Opened 15 years ago
Closed 15 years ago
#411 closed defect (fixed)
Build slaves should keepalive to indicate activity
Reported by: | wbell | Owned by: | wbell |
---|---|---|---|
Priority: | major | Milestone: | 0.6 |
Component: | General | Version: | 0.6b2 |
Keywords: | Cc: | felix.schwarz@… | |
Operating System: |
Description
The slave_timeout configuration variable limits a build to the specified amount of time. Rather than have a fixed timeout which may not work well for all recipes, build slaves should periodically heartbeat to the master indicating their status.
Attachments (1)
Change History (12)
comment:1 Changed 15 years ago by wbell
- Owner changed from cmlenz to wbell
comment:2 follow-up: ↓ 3 Changed 15 years ago by osimons
Also partly related to #380?
comment:3 in reply to: ↑ 2 Changed 15 years ago by wbell
comment:4 Changed 15 years ago by osimons
- Milestone changed from 0.6 to 0.6.1
comment:5 Changed 15 years ago by Felix Schwarz <felix.schwarz@…>
- Cc felix.schwarz@… added
comment:6 Changed 15 years ago by hodgestar
Patch which may resolve this attached to #222.
comment:7 Changed 15 years ago by hodgestar
- Milestone changed from 0.6.1 to 0.6
- Operating System BSD deleted
- Version changed from 0.5.3 to 0.6b2
comment:8 follow-up: ↓ 9 Changed 15 years ago by wbell
The patch on #222 helps some-- it puts the invalidation timeout limit measured from the last step.
Here's a patch that puts active keepalives in play for the master and slave. The meaning of the master configuration variable then makes it so that builds for slaves that haven't sent a keepalive in the given window abort-- builds that hang now stay running forever in the results, whereas before, they'd exceed the timeout, be dropped from the ui (while still running on the slave.)
This would chew through all our build slaves with a bad build, and there'd be no way to tell they were all stuck from the ui.
comment:9 in reply to: ↑ 8 ; follow-up: ↓ 10 Changed 15 years ago by osimons
Replying to wbell:
Here's a patch that puts active keepalives in play for the master and slave.
I haven't tried the patch yet, but it reads well I think. Nice work. In theory, we will not make db or protocol changes to branches after the main release (ie. no high impact changes). So, if you want this in for 0.6 then please make sure it is committed in time for an upcoming 0.6 beta/rc release as I'd like to see it tested across a variety of platforms and Python versions. If not, bump it to the 0.7 milestone.
Had a quick word with hodgestar on IRC about the patch, and we're fine with either target - you decide, Walter.
comment:10 in reply to: ↑ 9 Changed 15 years ago by wbell
Replying to osimons:
Replying to wbell:
Here's a patch that puts active keepalives in play for the master and slave.
I haven't tried the patch yet, but it reads well I think. Nice work. In theory, we will not make db or protocol changes to branches after the main release (ie. no high impact changes). So, if you want this in for 0.6 then please make sure it is committed in time for an upcoming 0.6 beta/rc release as I'd like to see it tested across a variety of platforms and Python versions. If not, bump it to the 0.7 milestone.
Had a quick word with hodgestar on IRC about the patch, and we're fine with either target - you decide, Walter.
Sounds good.

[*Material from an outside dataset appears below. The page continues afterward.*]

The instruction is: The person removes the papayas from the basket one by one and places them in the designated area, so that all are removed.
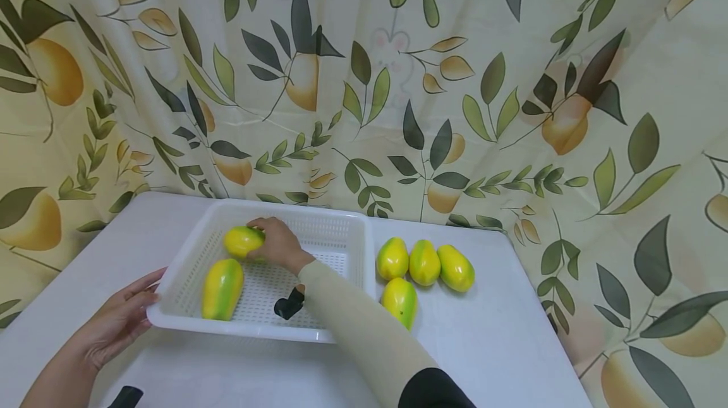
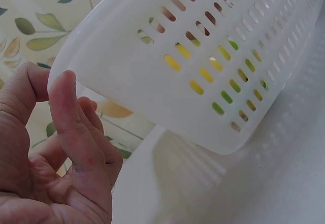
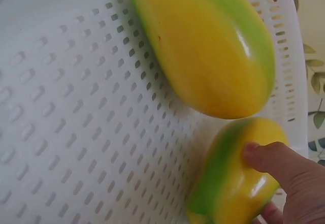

I'll commit today. I'll update some of the protocol checking so that you can continue to run an older client against a newer server, and worst case, if there's an issue with the keepalive thread (the most likely source for issues), we'll just roll that portion back and leave the server keepalive-capable.
comment:11 Changed 15 years ago by wbell
- Resolution set to fixed
- Status changed from new to closed
Fixed with [863]
I have a patch for this. Will attempt to get into the mainline.